Pathological vs. Cultural Point of View on Deafness

In deaf culture, people often talk about the "pathological" versus the "cultural" view of deafness. Both hearing and deaf people can adopt either point of view.

The pathologic view tends to look at deafness as a disability that can be corrected via medical treatment so the deaf person is "normalized." In contrast, the cultural view embraces the identity of being deaf but does not necessarily reject medical aid.

As you might imagine, these two opposing views can strike up quite the debate. It's good for both deaf and hearing people to understand both perspectives.

Deaf school children sign to each other in School class room
Brian Mitchell / Getty Images

Pathologic Perspective on Deafness

In the pathologic, or medical, point of view, the focus is on the amount of hearing loss and how to correct it. Correction is done by using cochlear implants and hearing aids as well as learning speech and lipreading.

The emphasis is on making the deaf person appear as "normal" as possible. This approach takes the perspective that the ability to hear is to be considered "normal" and, therefore, deaf people are not "normal."

Some people who subscribe to this point of view may also believe that a deaf person has learning, mental, or psychological problems. This is especially true of the learning part.

It is true that being unable to hear makes it more difficult to learn the language. However, many parents of newly identified deaf children are warned that their child may have a "fourth-grade reading level," a possibly outdated statistic. That can scare the parents into committing to the pathological point of view.

A deaf person who is focused on the pathological perspective may declare, "I'm not deaf, I'm hard of hearing!"

Cultural Perspective on Deafness

Deaf and hearing people who adopt the cultural perspective embrace deafness as a unique difference and do not focus on the disability aspect. Sign language is accepted. In fact, it may be viewed as the natural language of deaf people because visual communication is a natural way to respond when you cannot hear.

In this view, deafness is something to be proud of. That is why terms like "deaf pride" and "deafhood" are sometimes used.

From the cultural perspective, the actual degree of hearing loss does not matter. Hard of hearing people can call themselves deaf. Cochlear implants are considered a tool akin to hearing aids and not a permanent fix for deafness.

Who Takes What View?

In an era where cultural deaf people opt for cochlear implants and embrace learning to talk and lipread, how do you distinguish between the two viewpoints? A good way might be through this hypothetical example of parents with a deaf child:

  • Parent A: My child is deaf. With a cochlear implant and good speech training, my child will learn to talk and will be mainstreamed. People will not be able to tell that my child is deaf.
  • Parent B: My child is deaf. With both sign language and a cochlear implant, along with good speech training, my child will be able to communicate with both hearing and deaf people. My child may or may not be mainstreamed. People may or may not be able to tell that my child is deaf, and it does not matter if they can or can not.

Interesting Discussions to Pursue

As with any debate such as this, there are many opinions on the matter.

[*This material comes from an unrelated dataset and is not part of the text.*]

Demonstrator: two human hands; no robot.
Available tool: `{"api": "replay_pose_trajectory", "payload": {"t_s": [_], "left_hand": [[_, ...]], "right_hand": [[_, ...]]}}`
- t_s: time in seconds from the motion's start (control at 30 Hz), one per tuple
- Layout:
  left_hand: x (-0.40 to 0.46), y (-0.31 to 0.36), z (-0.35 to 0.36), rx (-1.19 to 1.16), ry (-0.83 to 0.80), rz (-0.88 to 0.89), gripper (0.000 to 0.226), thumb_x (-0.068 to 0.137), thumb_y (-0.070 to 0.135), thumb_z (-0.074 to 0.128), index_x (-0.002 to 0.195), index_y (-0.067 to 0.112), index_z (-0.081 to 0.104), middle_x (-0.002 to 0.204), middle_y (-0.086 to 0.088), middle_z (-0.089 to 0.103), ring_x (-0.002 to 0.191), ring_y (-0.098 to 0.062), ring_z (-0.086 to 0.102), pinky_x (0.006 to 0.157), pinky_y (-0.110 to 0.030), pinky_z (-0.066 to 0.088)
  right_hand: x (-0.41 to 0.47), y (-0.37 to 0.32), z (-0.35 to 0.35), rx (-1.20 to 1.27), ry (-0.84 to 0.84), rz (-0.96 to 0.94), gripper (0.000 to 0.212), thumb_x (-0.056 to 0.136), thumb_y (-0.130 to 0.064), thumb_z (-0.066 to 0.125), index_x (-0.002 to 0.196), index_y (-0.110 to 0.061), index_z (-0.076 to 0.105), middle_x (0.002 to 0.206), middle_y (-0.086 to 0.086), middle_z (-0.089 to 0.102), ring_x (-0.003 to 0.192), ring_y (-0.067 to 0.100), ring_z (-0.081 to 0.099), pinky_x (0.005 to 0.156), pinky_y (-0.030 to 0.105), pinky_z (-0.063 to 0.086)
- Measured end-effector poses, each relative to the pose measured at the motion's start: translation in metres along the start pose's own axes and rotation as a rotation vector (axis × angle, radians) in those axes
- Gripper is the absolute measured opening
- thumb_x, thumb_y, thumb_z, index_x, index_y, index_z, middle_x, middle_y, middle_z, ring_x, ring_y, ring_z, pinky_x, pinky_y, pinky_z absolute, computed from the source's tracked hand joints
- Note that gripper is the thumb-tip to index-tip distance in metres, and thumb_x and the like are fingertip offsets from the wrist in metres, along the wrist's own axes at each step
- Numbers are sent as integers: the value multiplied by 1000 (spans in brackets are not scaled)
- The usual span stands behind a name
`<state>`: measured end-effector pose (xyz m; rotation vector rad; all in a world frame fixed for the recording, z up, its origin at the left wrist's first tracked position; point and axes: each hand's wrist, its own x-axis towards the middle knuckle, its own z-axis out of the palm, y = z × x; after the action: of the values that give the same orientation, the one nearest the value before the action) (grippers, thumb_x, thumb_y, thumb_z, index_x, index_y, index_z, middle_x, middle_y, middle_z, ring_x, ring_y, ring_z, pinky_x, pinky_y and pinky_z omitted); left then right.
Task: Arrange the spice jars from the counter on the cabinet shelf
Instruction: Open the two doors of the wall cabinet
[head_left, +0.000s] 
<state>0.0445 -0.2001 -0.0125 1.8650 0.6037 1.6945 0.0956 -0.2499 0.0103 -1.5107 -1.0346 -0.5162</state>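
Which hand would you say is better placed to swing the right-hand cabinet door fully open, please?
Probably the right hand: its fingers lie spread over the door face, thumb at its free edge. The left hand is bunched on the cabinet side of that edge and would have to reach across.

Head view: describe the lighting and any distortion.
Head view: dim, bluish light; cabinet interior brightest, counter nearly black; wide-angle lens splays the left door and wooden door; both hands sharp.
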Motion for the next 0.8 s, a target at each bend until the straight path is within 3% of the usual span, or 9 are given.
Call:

You will find that a number of writers and studies have examined this sociological-medical debate in great detail and it makes for fascinating reading.

For instance, the book Damned for Their Difference by Jan Branson and Don Miller examines how the pathological point of view came to be. It's a historical look that begins in the 17th century and studies the discrimination and "disability" associated with deaf people over the last few centuries.

Another book looks at the cultural perspective and is titled "Cultural and Language Diversity and the Deaf Experience." Many people associated with the deaf community contributed to this book. It's an attempt to view "deaf people as a culturally and linguistically distinguished minority group."